More than 20 villages were under threat from the fire, fanned by dry conditions and strong winds.
The fire was blazing just a few kilometres from an area where fighting between Kiev forces and Russian-backed separatists erupts sporadically.
A ceasefire brokered two months ago has largely held and the authorities have not said whether the fire has affected the fighting.
Local officials in one village near the frontline, Stanytsa Luganska, said that numerous unexploded shells fired over by Russia-backed separatists were detonating due to the high temperature of the fire, threatening firefighters and local residents.

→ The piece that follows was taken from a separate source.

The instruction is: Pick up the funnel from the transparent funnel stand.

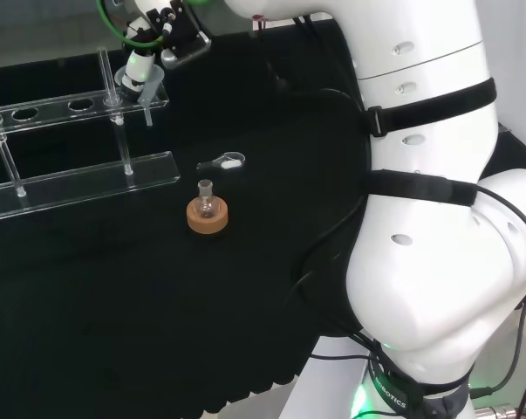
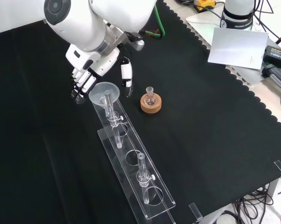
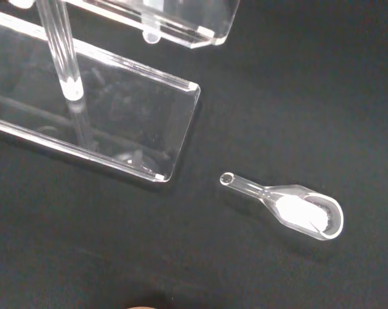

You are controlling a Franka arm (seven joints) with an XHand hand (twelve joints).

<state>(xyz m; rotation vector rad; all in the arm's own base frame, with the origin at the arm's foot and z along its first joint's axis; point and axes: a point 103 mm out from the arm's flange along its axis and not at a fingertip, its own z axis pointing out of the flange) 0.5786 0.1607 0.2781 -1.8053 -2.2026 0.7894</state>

Regional officials said they had temporarily closed a crossing point into separatist-held territory due to the approaching fire.
The Ukrainian presidency said in a statement that it was important to establish what started the fire and how it had spread so quickly.
Ukraine has been hit by unprecedented heat waves this year, fuelling fires that are hard to bring under control.
“This is not the best year for our country in terms of natural disasters and other tragedies,” Ukraine’s President Volodymyr Zelensky said at a briefing on Thursday.
In July, forest fires in the Lugansk region killed five people and injured around 30.
Scientists predict that climate change will increase the frequency and severity of extreme weather events such as catastrophic fires.
Fires in April ravaged more than 66,000 hectares in the exclusion zone around Chernobyl in northern Ukraine, the scene of one of the world’s worst nuclear accidents in 1986.